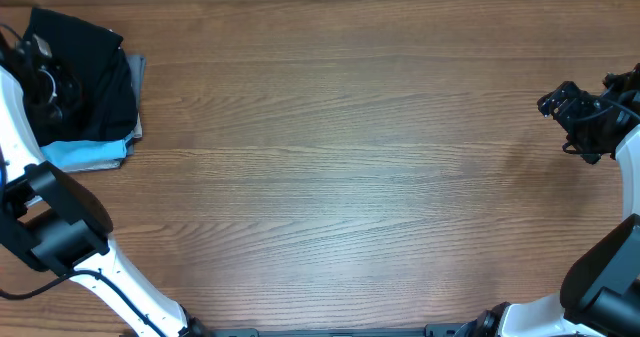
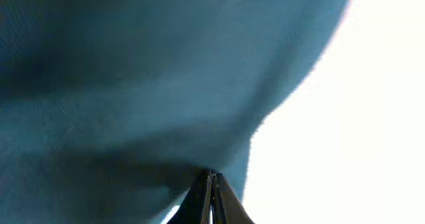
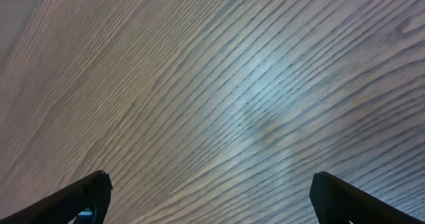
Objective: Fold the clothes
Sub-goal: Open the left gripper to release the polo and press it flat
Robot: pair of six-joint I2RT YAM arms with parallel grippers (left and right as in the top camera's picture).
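Left arm (image 1: 55,222), right arm (image 1: 605,277); one black T-shirt (image 1: 95,82); one pile (image 1: 85,155).

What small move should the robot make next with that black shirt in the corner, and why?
Probably lift the left gripper and draw the soft black T-shirt toward the middle of the wooden table. Its fingers look shut on the fabric, the shirt lies bunched on a folded pale blue garment, and the right gripper hangs open.
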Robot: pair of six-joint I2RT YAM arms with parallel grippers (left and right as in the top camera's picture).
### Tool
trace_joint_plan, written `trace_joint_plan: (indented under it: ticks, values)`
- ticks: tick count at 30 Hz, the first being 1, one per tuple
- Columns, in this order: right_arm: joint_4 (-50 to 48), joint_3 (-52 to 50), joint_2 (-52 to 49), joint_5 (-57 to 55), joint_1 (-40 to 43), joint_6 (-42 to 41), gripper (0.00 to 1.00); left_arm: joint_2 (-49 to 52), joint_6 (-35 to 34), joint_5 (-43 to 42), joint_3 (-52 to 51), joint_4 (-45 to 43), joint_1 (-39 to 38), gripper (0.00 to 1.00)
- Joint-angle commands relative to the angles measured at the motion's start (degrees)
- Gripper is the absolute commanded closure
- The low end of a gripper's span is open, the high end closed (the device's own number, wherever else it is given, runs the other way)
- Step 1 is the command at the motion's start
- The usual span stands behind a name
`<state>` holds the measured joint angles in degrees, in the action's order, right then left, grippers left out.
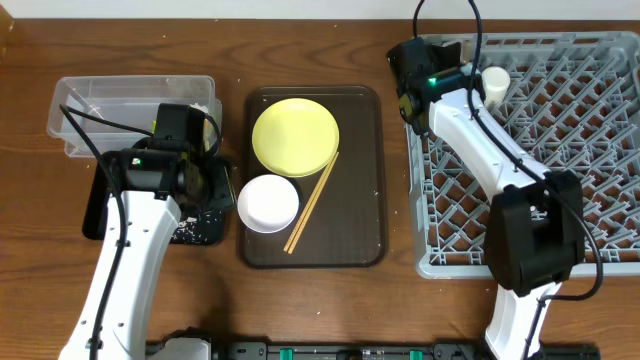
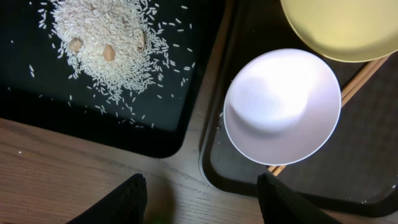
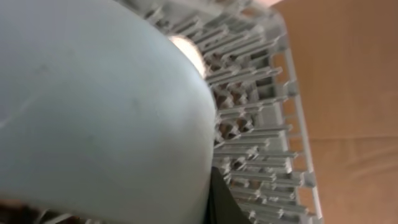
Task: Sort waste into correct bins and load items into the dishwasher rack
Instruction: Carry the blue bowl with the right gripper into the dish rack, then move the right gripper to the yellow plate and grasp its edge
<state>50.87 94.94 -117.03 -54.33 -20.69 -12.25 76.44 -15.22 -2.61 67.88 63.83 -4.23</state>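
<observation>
The light blue bowl [image 3: 99, 106] loomed closest, apparently clamped in the right tool [image 1: 412, 80] just above the dishwasher rack [image 3: 261, 155] and its pegs. The left tool [image 2: 202, 202] hung open, with the white bowl [image 2: 283, 106] just ahead of it.

Plate [image 1: 295, 135], cup [image 1: 495, 82], tub [image 1: 100, 95], rack [image 1: 600, 150]: one each; bowls [image 1: 268, 203], chopsticks [image 1: 312, 205], trays [image 1: 362, 170]: two each.

The left arm [image 1: 125, 250] and right arm [image 1: 478, 135] have smooth white links between bulky black joint housings. Thin black cables [image 1: 479, 45] trail off them. A small green light [image 1: 432, 80] glows on the right. The left hand [image 2: 200, 202] has matte black fingers [image 2: 121, 199].
</observation>
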Motion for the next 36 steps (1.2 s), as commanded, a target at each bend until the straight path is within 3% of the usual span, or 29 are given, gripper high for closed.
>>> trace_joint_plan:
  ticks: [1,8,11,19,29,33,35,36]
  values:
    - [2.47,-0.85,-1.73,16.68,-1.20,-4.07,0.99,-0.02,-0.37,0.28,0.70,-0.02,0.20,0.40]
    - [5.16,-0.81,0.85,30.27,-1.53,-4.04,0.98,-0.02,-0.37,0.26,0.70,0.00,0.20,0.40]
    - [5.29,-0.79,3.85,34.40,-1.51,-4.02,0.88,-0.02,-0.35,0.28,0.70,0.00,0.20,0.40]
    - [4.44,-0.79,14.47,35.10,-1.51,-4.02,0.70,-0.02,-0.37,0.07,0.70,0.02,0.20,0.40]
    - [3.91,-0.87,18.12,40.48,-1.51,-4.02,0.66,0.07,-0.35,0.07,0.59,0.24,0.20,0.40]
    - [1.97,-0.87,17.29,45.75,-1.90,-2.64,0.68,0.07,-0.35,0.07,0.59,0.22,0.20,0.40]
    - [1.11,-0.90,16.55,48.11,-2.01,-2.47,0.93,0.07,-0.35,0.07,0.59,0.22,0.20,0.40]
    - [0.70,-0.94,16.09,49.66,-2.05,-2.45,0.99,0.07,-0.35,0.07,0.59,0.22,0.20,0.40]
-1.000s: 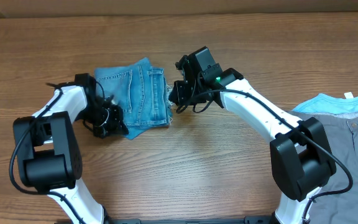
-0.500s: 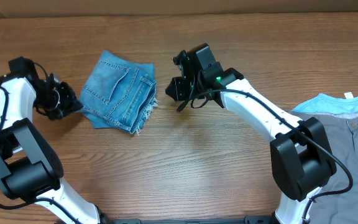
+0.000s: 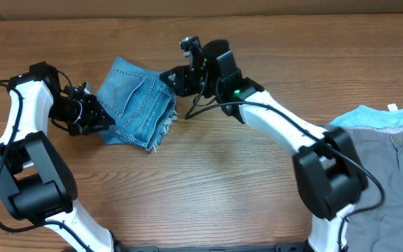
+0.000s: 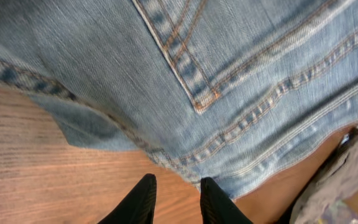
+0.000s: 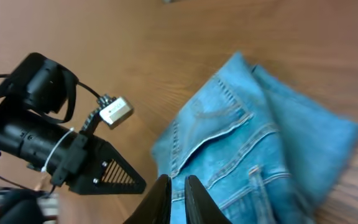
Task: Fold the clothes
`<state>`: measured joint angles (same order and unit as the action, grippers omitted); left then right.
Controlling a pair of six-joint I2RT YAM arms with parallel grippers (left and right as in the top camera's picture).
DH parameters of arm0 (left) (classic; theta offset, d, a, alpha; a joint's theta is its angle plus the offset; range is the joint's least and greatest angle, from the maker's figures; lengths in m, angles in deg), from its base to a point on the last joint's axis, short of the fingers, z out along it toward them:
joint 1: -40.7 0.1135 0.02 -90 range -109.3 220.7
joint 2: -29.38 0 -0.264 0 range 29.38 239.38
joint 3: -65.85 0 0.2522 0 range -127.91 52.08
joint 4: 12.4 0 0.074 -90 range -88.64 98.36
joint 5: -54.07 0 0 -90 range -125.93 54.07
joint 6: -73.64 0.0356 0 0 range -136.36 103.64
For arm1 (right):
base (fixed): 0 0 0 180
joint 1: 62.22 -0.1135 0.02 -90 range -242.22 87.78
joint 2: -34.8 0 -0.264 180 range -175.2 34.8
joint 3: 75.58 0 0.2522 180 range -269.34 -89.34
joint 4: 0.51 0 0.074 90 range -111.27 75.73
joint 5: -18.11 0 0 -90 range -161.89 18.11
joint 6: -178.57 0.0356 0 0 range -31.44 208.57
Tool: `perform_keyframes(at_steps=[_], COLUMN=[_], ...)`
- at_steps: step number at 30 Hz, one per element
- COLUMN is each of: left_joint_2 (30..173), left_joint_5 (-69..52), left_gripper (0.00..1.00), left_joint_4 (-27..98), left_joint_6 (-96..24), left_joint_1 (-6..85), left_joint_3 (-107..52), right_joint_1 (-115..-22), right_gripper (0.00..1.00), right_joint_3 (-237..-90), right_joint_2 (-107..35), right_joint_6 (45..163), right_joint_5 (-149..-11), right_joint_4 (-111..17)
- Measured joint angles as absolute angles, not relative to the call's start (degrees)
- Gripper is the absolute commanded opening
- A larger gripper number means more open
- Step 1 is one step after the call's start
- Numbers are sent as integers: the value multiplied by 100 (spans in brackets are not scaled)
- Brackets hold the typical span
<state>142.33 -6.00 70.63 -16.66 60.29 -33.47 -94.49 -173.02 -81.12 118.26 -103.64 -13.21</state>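
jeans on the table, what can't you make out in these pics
- Overhead: lower layers of the jeans, hidden under the top fold.
- Overhead: the grey garment, cut off by the right edge.
- Left wrist: the jeans outline, cut off by the frame edges.
- Right wrist: the right end of the jeans, motion-blurred.

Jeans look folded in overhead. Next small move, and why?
Probably ease the left gripper forward onto the near edge of the jeans to square them up. They lie skewed on the table, and its jaws stand slightly apart, empty, just short of the denim. The right gripper hovers shut at the other side.
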Motion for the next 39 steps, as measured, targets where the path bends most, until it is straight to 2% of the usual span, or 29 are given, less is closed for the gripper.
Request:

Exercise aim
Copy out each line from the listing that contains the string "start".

Output of the task
- Joint-angle commands relative to the angles measured at the motion's start (degrees)
- Step 1 is the command at the motion's start
- Measured joint angles as absolute angles, not relative to the call's start (degrees)
- Step 1 is one step after the call's start

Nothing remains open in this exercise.